Stance on Artist Partnerships and IP
Suno aims to work with the music industry, but differentiates itself from models that focus on imitating specific artists without consent [00:42:05]. Sheman considers such “artist partnership” or “fake voice” viral moments to be a “flash in the pan” [00:43:40]. He likens it to initial engagement with GPT, where users might create Shakespearean sonnets about silly topics, but the real value comes from practical daily applications [00:42:43].
Suno’s focus remains on empowering users to create music about things relevant to them, enhancing the joy of creation, rather than mimicking existing artists [00:43:09]. While these viral moments might onboard people to the technology, Sheman believes directly showcasing the personal, creative use cases from the start is a more straightforward entry into music making [00:44:04].
Pricing Model
Suno currently offers a free tier for a set number of songs, with power users charged for additional generations [00:18:10]. Sheman acknowledges that the current pricing model is a somewhat “blindly adapted” version of SaaS pricing, which isn’t perfectly suited for AI due to non-zero marginal costs (compute expenses per song generation) [00:19:10]. He anticipates that pricing models will evolve and become more product and use-case dependent, rather than conforming to current norms [00:19:40].
Community Insights and Learnings
The shift from Discord to a dedicated web app for Suno’s product was a significant learning [00:48:41]. Despite a robust Discord community that provided “crowdsourcing prompt engineering” and feedback, 90% of usage shifted to a simpler web app within five days of its launch [00:49:10]. This highlighted that for an “all-encompassing music experience,” a dedicated platform is preferred over a messaging platform like Discord [00:49:26].

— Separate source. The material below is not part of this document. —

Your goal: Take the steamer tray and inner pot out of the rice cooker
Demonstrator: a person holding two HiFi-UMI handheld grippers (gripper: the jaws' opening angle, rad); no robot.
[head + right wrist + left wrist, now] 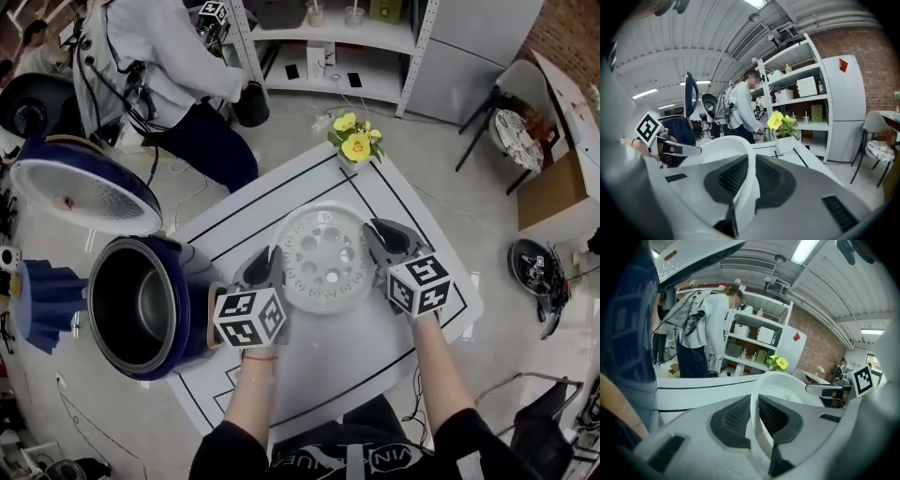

The community remains an “underappreciated resource” for feedback and guidance on using the models [00:49:54]. Suno also learned that users are proud of their creations and will edit song titles to include their names when their songs trend, indicating a desire to “lean into” that feeling of pride [00:48:00].
The company’s initial investment in owning some of its own GPU hardware proved less effective due to the unexpected scale of demand, leading to hardware collecting dust [00:48:18].